Когда дочь подросла, отдала ее в ясли, работала, кое-как жила. На мужчин не смотрела, не до того. Да и зачем – у нее была дочка, она понимала, что не одна: дочь есть дочь, и они всегда будут рядом. Думала написать Исаю, признаться – а вдруг? Вдруг приедет? Вдвоем им будет легче, будет семья.

Через четыре года собралась с духом и написала в Верещагино. Ответ пришел спустя пару месяцев. Писала племянница, новость была ужасной – Исай Ильич тяжело заболел, ухаживать за ним было некому. Катя поехала в Верещагино. Полуживого, почти не ходячего, Катя привезла Исая Ильича в Москву. Положила к себе в больницу, где ему сделали операцию. Ухаживала за ним, выносила горшки, кормила с ложечки.

– Значит, любила? – допытывался внук. – Иначе зачем?

– Любила, не любила… Не знаю! – отвечала баба Катя. – А вот жалела точно. И бросить не могла – живой ведь человек, да и отец моей дочки!

Спустя много лет Свиридов почему-то это вспомнил: «Любила, не любила, а вот жалела точно». Подумал, в России именно так. Любовь – жалость. Жалость – любовь. Нигде этого нет. А может, это и правильно? В смысле, жалость – любовь?

Дочку, маленькую Люсечку, Исай Ильич обожал и занимался с ней, как мог, – научил читать, считать, оставался с ней по вечерам и по ночам, когда у Кати были ночные дежурства. А работала она много – как выжить втроем, да на одну зарплату? Кто там за кем ухаживал, непонятно: дочка за тяжело больным отцом или отец за маленькой девочкой. «Битый небитого везет», – говорила Катя.

Но как-то жили, выживали. Тогда, в тяжелые послевоенные времена, все выживали.

– А, – махала рукой бабка. – А когда они были легкими? На своем веку не припомню.

Исай Ильич прожил долго, почти восемь лет, даже врачи удивлялись: «Это все вы, Катерина Ивановна. Если бы не ваш уход…» Похоронив его, Катя снова осталась одна. Старела, дряхлела, уставала, но надо было поднимать дочь.
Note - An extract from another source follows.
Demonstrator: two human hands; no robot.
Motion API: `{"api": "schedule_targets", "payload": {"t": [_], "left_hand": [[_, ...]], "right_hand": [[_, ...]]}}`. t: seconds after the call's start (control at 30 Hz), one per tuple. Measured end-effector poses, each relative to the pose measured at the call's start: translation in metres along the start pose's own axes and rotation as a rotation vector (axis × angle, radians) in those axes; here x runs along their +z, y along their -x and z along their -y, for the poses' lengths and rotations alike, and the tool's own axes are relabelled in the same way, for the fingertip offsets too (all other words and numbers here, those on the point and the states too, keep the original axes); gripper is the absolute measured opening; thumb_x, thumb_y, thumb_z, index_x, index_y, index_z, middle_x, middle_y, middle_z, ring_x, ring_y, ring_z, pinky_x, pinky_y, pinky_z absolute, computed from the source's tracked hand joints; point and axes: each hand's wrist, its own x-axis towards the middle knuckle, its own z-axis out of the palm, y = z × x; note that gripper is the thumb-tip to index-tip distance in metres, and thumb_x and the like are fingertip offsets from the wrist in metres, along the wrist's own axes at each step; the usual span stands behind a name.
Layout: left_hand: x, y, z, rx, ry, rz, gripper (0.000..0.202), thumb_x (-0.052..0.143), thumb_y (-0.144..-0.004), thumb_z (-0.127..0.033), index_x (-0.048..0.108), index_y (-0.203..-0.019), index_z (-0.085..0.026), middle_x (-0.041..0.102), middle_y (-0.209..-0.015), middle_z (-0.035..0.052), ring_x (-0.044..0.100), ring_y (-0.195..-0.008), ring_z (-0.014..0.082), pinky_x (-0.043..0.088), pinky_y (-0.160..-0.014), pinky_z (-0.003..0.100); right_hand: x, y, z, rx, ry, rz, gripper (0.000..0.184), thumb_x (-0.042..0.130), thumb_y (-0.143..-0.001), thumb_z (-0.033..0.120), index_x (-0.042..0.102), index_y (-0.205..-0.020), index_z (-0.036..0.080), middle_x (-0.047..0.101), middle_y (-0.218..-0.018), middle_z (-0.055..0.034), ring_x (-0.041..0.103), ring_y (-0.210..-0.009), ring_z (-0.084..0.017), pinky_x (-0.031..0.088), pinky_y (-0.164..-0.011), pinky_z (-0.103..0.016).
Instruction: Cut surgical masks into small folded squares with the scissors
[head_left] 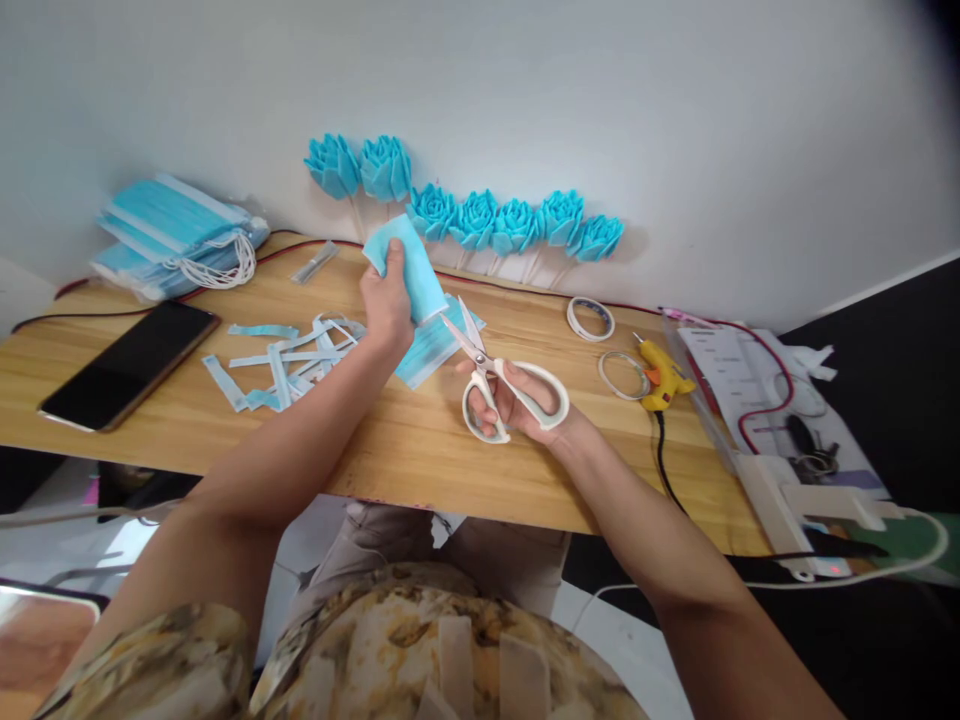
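My left hand (388,300) grips a folded piece of blue face mask fabric (420,272), its thumb pressed on the face of it. In my right hand (517,400) is a pair of white-handled scissors (480,358), fingers through the loops and blades parted. The blade tips point up and left, close to the fabric's lower corner; whether they touch it I cannot tell. Below the held piece, another blue mask piece (431,350) lies on the wooden table (420,455). Cut strips (281,365) lie in a loose heap beside my left forearm.
Blue fabric flowers on sticks (476,220) lean along the wall. A stack of masks (176,235) and a phone (131,365) lie left. At right are a tape roll (591,320), a wire coil (622,377), a yellow glue gun (663,374) and a power strip (784,510).
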Motion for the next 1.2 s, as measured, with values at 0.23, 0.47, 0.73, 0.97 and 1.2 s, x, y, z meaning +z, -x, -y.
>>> {"api": "schedule_targets", "payload": {"t": [0.23, 0.47, 0.73, 0.97, 1.2], "left_hand": [[0.001, 0.007, 0.001, -0.018, -0.032, 0.002, 0.043, 0.079, -0.083, -0.055, 0.055, -0.074, -0.020, 0.044, -0.064, -0.0045, 0.051, -0.060, 0.0102, 0.040, -0.053, 0.021], [0.002, 0.016, 0.007, -0.010, -0.001, 0.054, 0.044, 0.081, -0.079, -0.059, 0.061, -0.078, -0.020, 0.051, -0.065, -0.0038, 0.054, -0.063, 0.0105, 0.044, -0.055, 0.021], [0.004, 0.028, 0.009, 0.003, -0.013, 0.098, 0.032, 0.068, -0.094, -0.044, 0.057, -0.079, -0.019, 0.045, -0.067, -0.0047, 0.042, -0.056, 0.0086, 0.040, -0.055, 0.021], [0.001, 0.029, 0.016, 0.032, -0.071, 0.125, 0.038, 0.069, -0.091, -0.053, 0.056, -0.078, -0.020, 0.042, -0.067, -0.0048, 0.041, -0.058, 0.0094, 0.038, -0.056, 0.022], [0.002, 0.031, 0.013, 0.028, -0.076, 0.126, 0.040, 0.071, -0.090, -0.055, 0.057, -0.076, -0.019, 0.044, -0.066, -0.0043, 0.041, -0.057, 0.0093, 0.038, -0.054, 0.021]], "right_hand": [[0.003, -0.002, 0.001, -0.017, -0.002, -0.006, 0.062, 0.063, -0.088, 0.069, 0.064, -0.121, 0.017, 0.061, -0.069, 0.0010, 0.060, -0.057, -0.014, 0.048, -0.049, -0.025], [0.005, -0.001, 0.002, -0.033, -0.014, -0.002, 0.061, 0.063, -0.088, 0.069, 0.063, -0.121, 0.017, 0.064, -0.073, 0.0000, 0.062, -0.060, -0.014, 0.050, -0.053, -0.027], [0.010, -0.003, 0.000, -0.056, -0.051, -0.059, 0.056, 0.069, -0.085, 0.066, 0.062, -0.115, 0.019, 0.068, -0.079, -0.0020, 0.062, -0.067, -0.015, 0.055, -0.059, -0.030], [0.010, -0.004, 0.000, -0.066, -0.083, -0.134, 0.049, 0.066, -0.088, 0.061, 0.063, -0.112, 0.019, 0.070, -0.084, -0.0033, 0.064, -0.069, -0.015, 0.061, -0.068, -0.034], [0.012, -0.004, 0.002, -0.106, -0.055, -0.102, 0.052, 0.067, -0.087, 0.065, 0.062, -0.111, 0.019, 0.068, -0.076, -0.0003, 0.061, -0.061, -0.014, 0.055, -0.057, -0.029]]}}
Слава богу, Люсечка была благополучной – поступила в институт, вышла замуж, родила любимого внука, которого Катя и растила.

В конце шестидесятых поехали в Катину деревню в надежде отыскать остатки родни. Маленький Женя помнил эту поездку, свое первое путешествие. В деревне из родни никого не осталось. Никого. Всех унесла война. Война и голод. И даже могил не было. «Негде поплакать», – вздыхала баба Катя. Перед смертью она ослепла, и Свиридов, тогда еще подросток, водил ее за руки в ванную и на кухню. Мать много работала, отец давно жил в другой семье. А баба Катя еще трепыхалась, пыталась чем-то помочь. Кстати, о зяте, свиридовском отце, баба Катя отзывалась с недоброй усмешкой, все про него понимала. Когда мать жаловалась на мужа, она радостно подхватывалась: «Зять любит взять, у этих зятей много затей, нет черта в доме – прими зятя». Мама злилась и цыкала на бабушку, а Свиридов ничего не понимал, кроме одного – баба Катя отца не любит. Он прибегал из школы, кормил ее, водил в туалет. Жили они с бабой Катей в одной комнате, в проходной, в «зале» – вытянутой комнате в шестнадцать метров. А родительская, мамина, запроходная, была еще меньше, девять метров. Жили они в обычной пятиэтажке, и все равно это тогда было счастьем – своя, отдельная! И это после барака на Плющихе, безо всяких удобств, с водой на колонке, с холодным дощатым сортиром! Да, пятиэтажка казалась им раем.